To do
Among the lines of the entries below, count those containing the word "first" and answer with the number only.

Input for this task

%%

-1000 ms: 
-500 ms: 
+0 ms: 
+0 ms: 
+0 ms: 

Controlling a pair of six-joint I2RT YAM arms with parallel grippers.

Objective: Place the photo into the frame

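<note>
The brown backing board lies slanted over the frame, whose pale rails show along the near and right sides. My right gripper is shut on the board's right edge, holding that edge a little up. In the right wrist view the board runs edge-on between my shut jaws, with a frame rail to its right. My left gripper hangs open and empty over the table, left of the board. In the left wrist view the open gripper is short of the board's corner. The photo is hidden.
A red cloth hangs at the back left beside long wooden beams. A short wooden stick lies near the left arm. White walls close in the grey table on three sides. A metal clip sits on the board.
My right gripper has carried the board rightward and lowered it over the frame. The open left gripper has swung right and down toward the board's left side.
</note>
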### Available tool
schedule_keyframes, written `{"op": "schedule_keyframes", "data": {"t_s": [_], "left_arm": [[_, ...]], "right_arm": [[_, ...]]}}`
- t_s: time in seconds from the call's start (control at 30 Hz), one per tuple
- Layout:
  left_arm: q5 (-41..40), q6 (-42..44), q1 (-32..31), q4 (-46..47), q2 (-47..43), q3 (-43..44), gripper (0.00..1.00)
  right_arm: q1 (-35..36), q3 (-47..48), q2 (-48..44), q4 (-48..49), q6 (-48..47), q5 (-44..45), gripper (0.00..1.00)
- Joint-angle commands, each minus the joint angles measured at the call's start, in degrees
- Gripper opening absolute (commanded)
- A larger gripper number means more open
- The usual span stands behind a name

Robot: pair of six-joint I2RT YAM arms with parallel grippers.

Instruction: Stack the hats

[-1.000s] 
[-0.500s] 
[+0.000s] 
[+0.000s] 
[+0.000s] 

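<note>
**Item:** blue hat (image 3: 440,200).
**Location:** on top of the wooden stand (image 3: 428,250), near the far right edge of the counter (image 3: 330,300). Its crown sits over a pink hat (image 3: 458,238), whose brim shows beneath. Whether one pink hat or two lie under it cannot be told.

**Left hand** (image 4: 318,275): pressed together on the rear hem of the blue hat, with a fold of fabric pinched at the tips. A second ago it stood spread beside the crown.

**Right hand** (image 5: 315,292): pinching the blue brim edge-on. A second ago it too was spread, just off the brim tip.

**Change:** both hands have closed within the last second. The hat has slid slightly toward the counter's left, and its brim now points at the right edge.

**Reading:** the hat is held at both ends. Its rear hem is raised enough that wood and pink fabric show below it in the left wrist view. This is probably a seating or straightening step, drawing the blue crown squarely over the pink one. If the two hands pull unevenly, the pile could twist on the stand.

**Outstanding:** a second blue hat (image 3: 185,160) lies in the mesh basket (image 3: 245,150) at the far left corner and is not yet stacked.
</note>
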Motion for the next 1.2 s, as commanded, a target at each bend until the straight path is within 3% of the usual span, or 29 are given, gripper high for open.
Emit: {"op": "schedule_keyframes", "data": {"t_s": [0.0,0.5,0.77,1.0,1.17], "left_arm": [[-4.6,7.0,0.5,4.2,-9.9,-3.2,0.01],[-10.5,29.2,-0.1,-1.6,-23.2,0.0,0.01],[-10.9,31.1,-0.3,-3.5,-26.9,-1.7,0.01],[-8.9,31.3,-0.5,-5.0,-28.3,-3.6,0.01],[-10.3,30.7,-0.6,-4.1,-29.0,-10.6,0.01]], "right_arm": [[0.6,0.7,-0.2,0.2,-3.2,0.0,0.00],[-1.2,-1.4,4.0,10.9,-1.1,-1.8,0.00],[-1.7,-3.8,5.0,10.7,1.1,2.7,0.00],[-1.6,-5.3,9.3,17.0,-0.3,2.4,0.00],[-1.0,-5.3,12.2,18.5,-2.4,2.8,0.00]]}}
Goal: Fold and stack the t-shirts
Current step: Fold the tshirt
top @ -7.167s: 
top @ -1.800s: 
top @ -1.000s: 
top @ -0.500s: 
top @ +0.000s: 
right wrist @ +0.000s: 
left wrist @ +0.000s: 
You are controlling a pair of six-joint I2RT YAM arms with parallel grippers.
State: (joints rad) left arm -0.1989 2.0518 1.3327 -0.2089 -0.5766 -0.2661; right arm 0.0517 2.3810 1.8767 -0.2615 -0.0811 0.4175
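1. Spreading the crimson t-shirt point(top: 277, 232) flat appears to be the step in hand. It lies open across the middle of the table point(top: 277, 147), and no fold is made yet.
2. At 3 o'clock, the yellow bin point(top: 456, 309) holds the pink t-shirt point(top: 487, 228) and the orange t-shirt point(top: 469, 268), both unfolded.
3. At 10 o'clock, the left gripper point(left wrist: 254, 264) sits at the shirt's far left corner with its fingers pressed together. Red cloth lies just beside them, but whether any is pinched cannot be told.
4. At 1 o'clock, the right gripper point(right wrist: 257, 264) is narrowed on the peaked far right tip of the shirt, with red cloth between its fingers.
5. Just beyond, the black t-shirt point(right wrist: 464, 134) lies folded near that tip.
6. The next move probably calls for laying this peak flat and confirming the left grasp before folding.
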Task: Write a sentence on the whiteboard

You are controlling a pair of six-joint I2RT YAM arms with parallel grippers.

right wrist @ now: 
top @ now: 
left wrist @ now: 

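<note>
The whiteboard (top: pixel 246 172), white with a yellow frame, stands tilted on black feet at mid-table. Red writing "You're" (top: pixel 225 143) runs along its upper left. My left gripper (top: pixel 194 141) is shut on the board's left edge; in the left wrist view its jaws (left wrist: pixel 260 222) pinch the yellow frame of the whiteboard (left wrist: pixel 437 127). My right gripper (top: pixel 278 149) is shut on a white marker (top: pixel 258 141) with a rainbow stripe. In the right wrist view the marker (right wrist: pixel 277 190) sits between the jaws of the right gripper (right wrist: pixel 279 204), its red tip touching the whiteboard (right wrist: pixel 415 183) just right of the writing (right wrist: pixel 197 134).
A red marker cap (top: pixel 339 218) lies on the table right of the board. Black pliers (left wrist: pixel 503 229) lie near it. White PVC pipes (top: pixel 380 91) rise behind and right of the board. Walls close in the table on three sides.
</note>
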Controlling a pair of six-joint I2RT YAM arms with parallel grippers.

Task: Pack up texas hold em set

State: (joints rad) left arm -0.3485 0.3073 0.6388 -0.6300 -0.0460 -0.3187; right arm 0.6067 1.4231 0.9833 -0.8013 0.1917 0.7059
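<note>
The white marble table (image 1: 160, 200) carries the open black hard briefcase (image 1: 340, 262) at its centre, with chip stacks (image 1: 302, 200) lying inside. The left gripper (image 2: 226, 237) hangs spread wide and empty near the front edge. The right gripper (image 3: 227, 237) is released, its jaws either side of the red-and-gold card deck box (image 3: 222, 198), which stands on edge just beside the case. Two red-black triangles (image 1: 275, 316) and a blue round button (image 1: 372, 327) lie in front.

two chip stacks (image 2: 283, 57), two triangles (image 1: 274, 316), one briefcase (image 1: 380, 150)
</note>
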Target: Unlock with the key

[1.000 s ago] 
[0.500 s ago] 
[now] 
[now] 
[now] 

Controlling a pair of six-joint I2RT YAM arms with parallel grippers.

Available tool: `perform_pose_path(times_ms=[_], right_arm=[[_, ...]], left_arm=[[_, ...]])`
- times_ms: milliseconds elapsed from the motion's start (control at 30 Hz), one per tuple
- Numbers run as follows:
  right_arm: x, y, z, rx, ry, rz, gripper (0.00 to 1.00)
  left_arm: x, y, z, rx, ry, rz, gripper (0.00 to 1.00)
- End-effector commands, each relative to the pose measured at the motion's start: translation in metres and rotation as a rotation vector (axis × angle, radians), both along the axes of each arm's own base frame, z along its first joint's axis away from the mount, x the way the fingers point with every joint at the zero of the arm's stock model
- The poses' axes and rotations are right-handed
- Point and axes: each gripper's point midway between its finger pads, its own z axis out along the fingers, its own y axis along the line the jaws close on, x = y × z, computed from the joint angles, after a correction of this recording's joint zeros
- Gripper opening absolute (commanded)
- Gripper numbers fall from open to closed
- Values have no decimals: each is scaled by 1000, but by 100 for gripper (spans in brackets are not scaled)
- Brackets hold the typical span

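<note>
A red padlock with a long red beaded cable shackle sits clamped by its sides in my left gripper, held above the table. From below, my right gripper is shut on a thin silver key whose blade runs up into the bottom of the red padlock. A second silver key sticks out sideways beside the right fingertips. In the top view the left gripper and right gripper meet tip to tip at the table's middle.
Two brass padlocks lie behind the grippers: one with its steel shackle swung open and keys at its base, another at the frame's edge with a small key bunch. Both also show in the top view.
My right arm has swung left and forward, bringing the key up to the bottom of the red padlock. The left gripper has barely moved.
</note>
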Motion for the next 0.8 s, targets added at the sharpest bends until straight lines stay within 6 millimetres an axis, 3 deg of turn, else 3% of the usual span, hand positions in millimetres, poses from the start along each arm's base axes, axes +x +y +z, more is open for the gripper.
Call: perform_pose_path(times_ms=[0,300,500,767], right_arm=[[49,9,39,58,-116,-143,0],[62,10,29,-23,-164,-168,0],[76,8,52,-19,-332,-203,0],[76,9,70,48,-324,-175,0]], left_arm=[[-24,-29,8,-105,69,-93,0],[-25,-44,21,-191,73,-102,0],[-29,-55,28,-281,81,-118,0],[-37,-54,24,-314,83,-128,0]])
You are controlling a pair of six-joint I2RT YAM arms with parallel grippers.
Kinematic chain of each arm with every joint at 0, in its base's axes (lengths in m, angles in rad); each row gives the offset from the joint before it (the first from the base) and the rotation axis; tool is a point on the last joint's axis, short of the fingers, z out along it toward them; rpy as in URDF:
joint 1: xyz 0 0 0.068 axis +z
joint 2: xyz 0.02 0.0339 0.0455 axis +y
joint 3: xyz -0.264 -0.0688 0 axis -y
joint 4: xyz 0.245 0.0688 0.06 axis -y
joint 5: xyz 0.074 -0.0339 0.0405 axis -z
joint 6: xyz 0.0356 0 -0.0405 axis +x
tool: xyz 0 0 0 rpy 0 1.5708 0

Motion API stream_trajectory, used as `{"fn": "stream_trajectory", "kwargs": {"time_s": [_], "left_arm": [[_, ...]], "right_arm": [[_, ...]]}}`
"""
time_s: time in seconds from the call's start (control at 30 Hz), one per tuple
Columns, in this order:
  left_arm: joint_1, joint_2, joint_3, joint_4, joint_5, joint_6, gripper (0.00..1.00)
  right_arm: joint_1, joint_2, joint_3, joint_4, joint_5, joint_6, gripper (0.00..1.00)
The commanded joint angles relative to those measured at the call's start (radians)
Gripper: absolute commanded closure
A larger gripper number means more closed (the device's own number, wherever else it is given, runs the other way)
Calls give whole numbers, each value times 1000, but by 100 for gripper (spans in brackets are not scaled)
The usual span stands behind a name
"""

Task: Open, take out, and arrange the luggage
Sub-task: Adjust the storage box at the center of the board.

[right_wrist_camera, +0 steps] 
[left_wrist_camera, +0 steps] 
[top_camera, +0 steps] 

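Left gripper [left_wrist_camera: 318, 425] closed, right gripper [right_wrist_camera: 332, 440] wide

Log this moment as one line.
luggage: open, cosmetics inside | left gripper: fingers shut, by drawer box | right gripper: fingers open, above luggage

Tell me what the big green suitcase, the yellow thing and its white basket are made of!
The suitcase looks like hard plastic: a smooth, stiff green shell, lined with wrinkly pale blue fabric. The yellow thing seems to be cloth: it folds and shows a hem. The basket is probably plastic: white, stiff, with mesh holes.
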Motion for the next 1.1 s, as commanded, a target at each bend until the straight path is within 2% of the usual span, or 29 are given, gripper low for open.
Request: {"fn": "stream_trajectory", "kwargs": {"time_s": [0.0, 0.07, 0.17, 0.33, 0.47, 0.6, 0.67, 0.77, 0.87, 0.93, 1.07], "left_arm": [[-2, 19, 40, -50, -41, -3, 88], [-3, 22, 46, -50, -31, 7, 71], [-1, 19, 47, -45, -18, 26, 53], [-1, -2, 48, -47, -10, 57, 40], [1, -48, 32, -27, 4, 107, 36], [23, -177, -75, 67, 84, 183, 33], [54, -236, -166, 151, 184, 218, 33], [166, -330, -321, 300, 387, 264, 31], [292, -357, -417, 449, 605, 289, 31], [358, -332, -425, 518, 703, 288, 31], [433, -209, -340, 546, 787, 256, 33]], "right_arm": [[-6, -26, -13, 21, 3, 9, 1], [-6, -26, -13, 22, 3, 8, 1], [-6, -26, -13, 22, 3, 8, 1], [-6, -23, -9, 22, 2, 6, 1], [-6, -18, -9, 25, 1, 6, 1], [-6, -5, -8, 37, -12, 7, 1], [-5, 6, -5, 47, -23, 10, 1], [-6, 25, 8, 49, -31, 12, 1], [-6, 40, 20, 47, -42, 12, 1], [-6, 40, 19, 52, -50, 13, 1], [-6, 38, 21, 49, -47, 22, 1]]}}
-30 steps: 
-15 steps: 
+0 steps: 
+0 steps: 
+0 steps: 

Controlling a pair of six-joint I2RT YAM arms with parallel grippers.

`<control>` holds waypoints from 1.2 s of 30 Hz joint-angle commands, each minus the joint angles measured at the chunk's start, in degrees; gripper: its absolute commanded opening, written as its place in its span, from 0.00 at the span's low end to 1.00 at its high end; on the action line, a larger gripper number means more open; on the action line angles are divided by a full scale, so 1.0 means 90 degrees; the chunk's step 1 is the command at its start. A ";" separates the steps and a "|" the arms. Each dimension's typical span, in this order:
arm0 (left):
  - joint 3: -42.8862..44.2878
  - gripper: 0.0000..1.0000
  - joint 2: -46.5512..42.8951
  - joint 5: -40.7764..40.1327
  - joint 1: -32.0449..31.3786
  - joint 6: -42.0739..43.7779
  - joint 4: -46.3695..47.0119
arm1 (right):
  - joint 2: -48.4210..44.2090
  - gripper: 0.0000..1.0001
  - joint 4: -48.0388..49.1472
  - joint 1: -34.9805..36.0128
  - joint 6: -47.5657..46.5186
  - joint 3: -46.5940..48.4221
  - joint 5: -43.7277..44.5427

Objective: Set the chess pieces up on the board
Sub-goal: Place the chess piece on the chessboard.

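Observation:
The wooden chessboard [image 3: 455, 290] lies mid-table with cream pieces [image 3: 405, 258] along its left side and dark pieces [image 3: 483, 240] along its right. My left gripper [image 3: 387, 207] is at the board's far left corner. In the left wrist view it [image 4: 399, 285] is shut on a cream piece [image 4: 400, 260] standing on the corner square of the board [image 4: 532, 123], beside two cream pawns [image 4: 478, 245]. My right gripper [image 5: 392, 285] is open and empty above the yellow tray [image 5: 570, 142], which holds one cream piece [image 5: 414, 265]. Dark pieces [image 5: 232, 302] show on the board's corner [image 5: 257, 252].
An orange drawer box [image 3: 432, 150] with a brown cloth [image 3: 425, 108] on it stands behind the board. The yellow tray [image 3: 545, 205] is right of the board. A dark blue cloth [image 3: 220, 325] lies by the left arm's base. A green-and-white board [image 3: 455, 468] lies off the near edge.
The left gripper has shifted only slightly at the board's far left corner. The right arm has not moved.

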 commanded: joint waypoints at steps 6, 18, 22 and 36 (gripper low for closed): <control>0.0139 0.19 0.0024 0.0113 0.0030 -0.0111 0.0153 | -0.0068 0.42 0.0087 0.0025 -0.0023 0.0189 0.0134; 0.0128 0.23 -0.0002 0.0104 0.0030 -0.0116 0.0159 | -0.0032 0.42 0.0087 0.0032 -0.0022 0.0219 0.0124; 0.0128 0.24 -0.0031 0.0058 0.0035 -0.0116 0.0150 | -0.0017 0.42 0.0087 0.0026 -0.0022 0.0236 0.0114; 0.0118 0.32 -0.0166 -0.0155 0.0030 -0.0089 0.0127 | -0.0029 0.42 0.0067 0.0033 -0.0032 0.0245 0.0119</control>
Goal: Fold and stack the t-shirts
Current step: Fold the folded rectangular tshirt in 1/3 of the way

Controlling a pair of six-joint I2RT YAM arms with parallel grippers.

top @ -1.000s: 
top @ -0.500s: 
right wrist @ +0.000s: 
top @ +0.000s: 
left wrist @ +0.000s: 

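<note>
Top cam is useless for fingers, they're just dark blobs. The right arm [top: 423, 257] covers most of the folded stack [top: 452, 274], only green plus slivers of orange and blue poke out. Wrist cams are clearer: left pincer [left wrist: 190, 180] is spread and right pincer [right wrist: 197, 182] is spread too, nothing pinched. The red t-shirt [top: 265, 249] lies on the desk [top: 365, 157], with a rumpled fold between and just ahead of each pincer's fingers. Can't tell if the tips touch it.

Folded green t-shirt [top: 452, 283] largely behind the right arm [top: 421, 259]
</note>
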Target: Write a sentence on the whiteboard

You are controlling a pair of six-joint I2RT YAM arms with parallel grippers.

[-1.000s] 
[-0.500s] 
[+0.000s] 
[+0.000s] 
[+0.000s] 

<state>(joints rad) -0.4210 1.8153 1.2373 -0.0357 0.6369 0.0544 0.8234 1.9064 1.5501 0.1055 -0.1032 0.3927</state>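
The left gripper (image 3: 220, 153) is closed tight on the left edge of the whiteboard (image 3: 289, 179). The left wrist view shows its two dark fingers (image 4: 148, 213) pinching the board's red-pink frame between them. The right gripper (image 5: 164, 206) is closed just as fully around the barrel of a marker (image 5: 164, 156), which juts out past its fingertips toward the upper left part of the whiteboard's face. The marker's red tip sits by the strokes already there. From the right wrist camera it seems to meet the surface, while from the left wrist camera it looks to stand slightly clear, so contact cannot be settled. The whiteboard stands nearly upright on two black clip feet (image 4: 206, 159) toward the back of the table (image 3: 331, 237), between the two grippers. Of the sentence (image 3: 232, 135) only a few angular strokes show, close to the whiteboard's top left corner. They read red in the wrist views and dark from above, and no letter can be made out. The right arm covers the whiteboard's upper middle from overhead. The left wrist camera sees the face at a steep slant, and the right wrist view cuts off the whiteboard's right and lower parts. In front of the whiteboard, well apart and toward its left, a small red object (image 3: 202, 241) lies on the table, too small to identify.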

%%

Response
2